**WHAT IS EXPECTED**.
Once the line containing "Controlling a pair" has been printed, stop; print every line before it exactly, starting at the top of the material below.
DATASET EXCERPT START
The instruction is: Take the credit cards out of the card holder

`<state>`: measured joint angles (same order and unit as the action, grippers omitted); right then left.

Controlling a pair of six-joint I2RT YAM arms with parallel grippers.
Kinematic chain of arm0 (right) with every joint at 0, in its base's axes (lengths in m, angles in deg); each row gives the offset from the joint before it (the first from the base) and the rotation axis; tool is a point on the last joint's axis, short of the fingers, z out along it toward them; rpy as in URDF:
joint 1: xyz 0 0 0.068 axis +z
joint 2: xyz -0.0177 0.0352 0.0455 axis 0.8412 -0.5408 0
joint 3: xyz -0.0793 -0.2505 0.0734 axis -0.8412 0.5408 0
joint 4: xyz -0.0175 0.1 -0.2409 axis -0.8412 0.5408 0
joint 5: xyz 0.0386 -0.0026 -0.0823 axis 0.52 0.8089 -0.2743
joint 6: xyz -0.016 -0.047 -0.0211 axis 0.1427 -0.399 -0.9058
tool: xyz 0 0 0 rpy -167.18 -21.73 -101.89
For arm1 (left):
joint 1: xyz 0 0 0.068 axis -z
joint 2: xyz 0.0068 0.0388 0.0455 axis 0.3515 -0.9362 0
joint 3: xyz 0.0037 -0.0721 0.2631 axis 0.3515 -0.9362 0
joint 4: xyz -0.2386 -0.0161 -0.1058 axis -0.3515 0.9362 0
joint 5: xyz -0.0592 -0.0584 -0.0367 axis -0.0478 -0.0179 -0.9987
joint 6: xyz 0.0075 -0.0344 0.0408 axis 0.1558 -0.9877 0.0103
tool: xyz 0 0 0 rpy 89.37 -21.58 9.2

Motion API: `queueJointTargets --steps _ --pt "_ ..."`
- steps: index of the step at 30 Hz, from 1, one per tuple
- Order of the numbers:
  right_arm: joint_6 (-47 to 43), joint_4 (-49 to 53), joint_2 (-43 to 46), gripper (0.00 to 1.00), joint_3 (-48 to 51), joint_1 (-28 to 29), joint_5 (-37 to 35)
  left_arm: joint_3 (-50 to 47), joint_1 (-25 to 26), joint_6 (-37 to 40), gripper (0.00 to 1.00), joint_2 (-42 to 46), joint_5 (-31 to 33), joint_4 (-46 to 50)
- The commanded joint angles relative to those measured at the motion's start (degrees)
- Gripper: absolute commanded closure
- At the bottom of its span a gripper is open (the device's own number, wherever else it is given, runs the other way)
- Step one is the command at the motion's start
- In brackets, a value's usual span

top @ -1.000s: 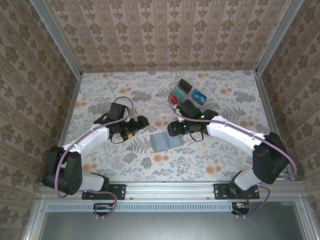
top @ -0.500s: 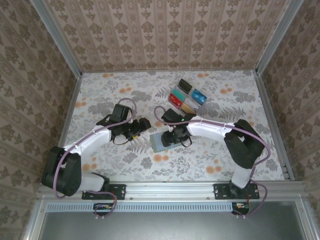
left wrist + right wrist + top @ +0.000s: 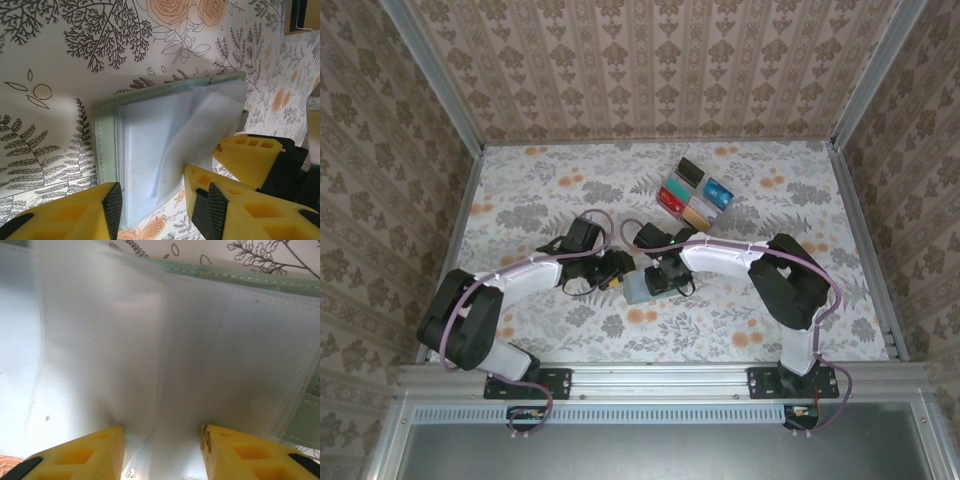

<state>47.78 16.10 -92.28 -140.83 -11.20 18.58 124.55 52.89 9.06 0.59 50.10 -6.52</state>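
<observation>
The card holder (image 3: 638,290) lies open and flat on the floral table (image 3: 520,200), near its middle and a little toward the near edge. Its sage-green cover edges frame pale, clear pocket sheets (image 3: 165,135), one of which curls up loosely in the left wrist view.

The left gripper (image 3: 619,272) sits at the holder's 9 o'clock. Its yellow fingers (image 3: 75,215) are spread apart, with the near edge of the pocket sheets lying in the gap, and nothing is pinched between them. The right gripper (image 3: 662,281) is over the holder's 3 o'clock side. In its wrist view the jaws are likewise well parted, hovering very close over the pocket sheets and gripping nothing.

The left arm runs from its base at 7 o'clock, low across the table, with the forearm stretched toward 3 o'clock. The right arm rises from its base at 5 o'clock, bends at the elbow and sends its forearm toward 9 o'clock, so the two wrists meet over the holder.

The credit cards (image 3: 694,192), black, teal, blue, red and tan, lie in a close cluster at 1 o'clock from the holder, well apart from it.
</observation>
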Motion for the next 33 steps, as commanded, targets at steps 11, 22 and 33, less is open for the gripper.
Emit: queueJointTargets --steps 11,22,33 --pt "0.7 -1.2 -2.2 0.56 3.7 -0.6 1.1 2.6 0.9 0.2 0.58 -5.7 -0.6 -0.8" --pt "0.4 -1.5 -2.0 0.57 4.0 -0.8 1.7 3.5 0.9 0.9 0.69 -7.8 -1.6 -2.0" --pt "0.5 -1.1 -2.2 0.57 3.8 -0.8 1.5 4.6 0.9 4.3 0.65 -6.4 3.0 4.5"
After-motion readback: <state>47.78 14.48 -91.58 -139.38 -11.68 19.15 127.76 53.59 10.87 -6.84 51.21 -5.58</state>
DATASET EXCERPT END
**TASK RESULT**.
The instruction is: Take the credit cards out of the card holder

`<state>`: measured joint angles (same order and unit as the action, grippers omitted); right then left.

Controlling a pair of six-joint I2RT YAM arms with parallel grippers.

The output requires nothing else.